Crypto asset manager 21Shares has backed away from one of its boldest forecasts for 2026, saying that Bitcoin's traditional four-year market cycle still remains intact and that it now sees the largest cryptocurrency ending the year nearing $100,000 instead of setting new highs.
21Shares Cuts Forecasts for Most of Crypto, Now Sees Bitcoin at $100k by Year-End
Heading into 2026, 21Shares had said it thought that Bitcoin's four-year cycle could be at an end. Now, in a mid-year update to its annual outlook, the firm says that the cycle is still intact, though evolving. Bitcoin's more than 50% decline from its October 2025 peak of about $126,000 continues to resemble previous post-halving cycles, the report said, even as institutional ownership has made the market more resilient than in past downturns.
"ETF ownership is increasingly institutional and the current drawdown of roughly 50% remains far milder than the 80%+ bear markets of prior cycles," the report said.
Bitcoin traded at around $59,500 at 20:29UTC on 25 Jun, down nearly 32% this year and extending a negative trend amid macroeconomic concerns over inflation.
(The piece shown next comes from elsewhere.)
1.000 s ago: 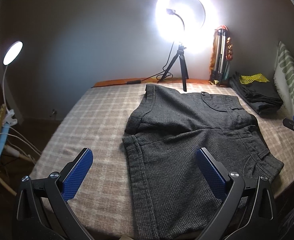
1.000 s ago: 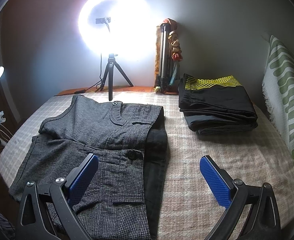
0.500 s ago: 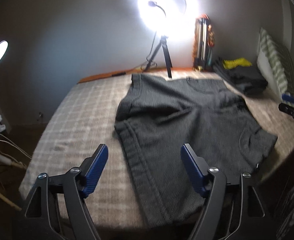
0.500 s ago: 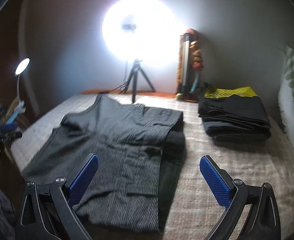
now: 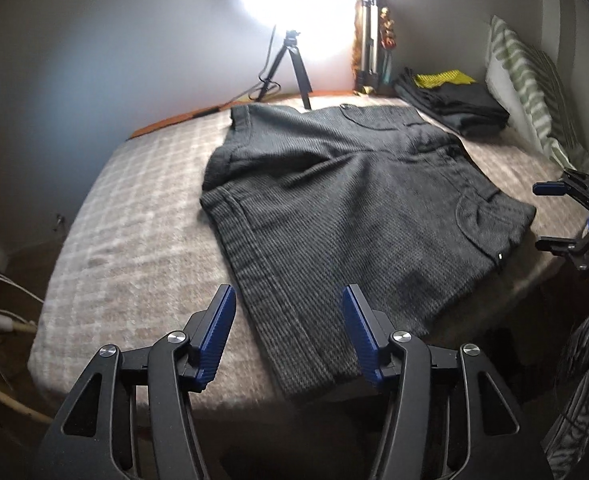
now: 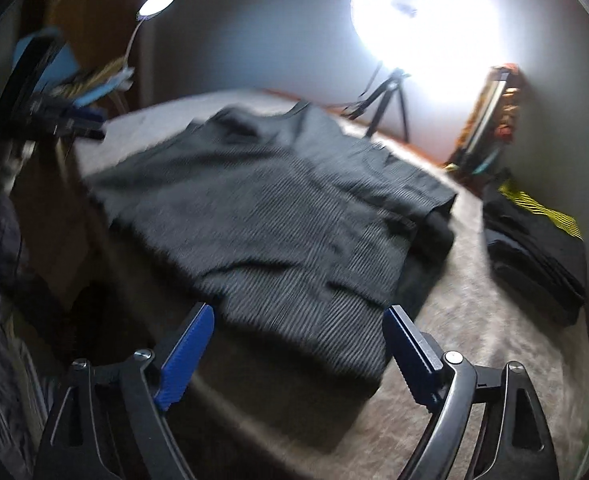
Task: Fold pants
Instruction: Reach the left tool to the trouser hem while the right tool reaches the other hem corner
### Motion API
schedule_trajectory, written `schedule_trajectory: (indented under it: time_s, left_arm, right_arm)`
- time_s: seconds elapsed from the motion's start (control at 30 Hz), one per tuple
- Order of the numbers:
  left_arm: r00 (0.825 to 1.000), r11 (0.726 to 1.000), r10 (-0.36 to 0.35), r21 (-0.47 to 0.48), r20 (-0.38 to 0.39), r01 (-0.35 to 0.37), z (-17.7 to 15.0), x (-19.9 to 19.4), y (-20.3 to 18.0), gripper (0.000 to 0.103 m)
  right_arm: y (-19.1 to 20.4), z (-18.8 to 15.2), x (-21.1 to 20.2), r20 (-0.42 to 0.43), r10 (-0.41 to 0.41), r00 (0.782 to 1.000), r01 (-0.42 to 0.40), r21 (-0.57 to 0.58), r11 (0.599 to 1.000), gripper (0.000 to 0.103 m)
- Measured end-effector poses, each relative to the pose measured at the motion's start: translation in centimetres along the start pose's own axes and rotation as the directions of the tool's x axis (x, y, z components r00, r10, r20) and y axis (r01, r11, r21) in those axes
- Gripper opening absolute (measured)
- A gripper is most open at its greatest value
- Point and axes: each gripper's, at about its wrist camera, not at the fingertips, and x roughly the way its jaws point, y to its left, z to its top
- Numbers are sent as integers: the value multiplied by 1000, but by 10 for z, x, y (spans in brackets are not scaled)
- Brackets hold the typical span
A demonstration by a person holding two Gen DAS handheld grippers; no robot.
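Dark grey checked shorts (image 5: 350, 200) lie spread flat on the plaid bed cover (image 5: 134, 216), their near hem at the bed's front edge. They also show in the right wrist view (image 6: 270, 224), blurred. My left gripper (image 5: 288, 336) is open and empty, just short of the shorts' near hem. My right gripper (image 6: 298, 348) is open and empty, above the front edge near the shorts' waist side. The right gripper also shows at the right edge of the left wrist view (image 5: 574, 216).
A stack of folded dark clothes (image 5: 454, 108) with a yellow mesh piece lies at the back right, beside a striped pillow (image 5: 534, 80). A ring light on a tripod (image 5: 294, 64) stands at the back edge. A desk lamp (image 6: 156, 4) and cables are to the left.
Both grippers have pulled back toward the bed's front edge. The left jaws have narrowed. The right gripper has swung to face left across the shorts. The shorts have not moved.
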Motion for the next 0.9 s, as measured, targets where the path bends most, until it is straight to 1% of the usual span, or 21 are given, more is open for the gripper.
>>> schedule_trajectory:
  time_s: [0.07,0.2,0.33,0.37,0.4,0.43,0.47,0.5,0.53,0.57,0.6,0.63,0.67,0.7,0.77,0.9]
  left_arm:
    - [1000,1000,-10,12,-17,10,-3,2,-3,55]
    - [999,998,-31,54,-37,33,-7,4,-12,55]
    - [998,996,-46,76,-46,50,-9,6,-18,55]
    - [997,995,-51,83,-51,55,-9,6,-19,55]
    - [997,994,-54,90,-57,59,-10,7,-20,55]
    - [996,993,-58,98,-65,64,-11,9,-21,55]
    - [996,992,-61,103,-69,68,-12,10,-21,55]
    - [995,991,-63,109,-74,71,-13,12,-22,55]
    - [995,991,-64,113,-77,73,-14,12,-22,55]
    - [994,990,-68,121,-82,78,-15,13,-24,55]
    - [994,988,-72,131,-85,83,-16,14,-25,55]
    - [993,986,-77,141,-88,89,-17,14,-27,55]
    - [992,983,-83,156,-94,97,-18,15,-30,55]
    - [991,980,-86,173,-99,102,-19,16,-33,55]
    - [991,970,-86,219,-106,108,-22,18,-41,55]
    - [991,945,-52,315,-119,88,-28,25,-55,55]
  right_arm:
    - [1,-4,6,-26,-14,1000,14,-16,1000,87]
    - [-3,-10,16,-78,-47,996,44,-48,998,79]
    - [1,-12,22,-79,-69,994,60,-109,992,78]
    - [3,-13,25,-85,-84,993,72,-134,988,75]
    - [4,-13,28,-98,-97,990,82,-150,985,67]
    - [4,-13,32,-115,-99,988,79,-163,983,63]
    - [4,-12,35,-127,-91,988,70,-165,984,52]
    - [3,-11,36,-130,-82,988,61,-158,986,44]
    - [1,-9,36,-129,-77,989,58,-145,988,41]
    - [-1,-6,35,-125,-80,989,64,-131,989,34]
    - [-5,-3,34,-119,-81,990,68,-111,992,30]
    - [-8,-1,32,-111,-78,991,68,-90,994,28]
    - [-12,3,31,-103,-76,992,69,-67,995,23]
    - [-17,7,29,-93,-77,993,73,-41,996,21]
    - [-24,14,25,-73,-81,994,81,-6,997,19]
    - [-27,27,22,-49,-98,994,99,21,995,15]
So far, the cryptocurrency has avoided "the outright capitulation that defined earlier downturns," 21Shares said, pointing out that Bitcoin has not traded below its aggregate cost basis of $54,000. "These are signs of a more mature market with stickier capital flows," the report said.
Bull case delayed
The revised Bitcoin outlook formed part of a broader reassessment of several bullish predictions made at the start of the year.
21Shares no longer expects global crypto exchange-traded product assets to reach $400bn this year after assets under management fell to about $140bn by the end of May. Bitcoin exchange-traded funds (ETFs) recorded outflows of $469mn on 24 Jun as the cryptocurrency broke below the $60,000 level.
Net assets in US spot Bitcoin ETFs have fallen to $73.9bn in June from a peak of $147.7bn in October, and are down nearly 31% since the start of the year, according to SoSoValue data.
The firm also pushed back its forecast for stablecoin supply to reach $1tn, saying circulation has grown to roughly $320bn and is now more likely to finish the year between $400bn and $600bn.
Meanwhile, decentralized finance (DeFi) total value locked remains around $140bn, less than half of its more than $300bn target, after more than $840mn was lost across over 50 exploits in the first five months of the year. The report did not issue a new forecast for year-end DeFi TVL, though it did say it now expects the acceleration it had predicted for 2026 would now more likely happen in 2027.
Some calls unchanged
Not all of the firm's predictions have weakened.
21Shares said prediction markets are now on course to comfortably exceed its original forecast of $100bn in annual trading volume after processing $57.5bn through the end of May. It also said consolidation among Ethereum scaling networks has unfolded largely as expected, while AI-powered blockchain infrastructure, such as AI agents for trading, has advanced faster than anticipated.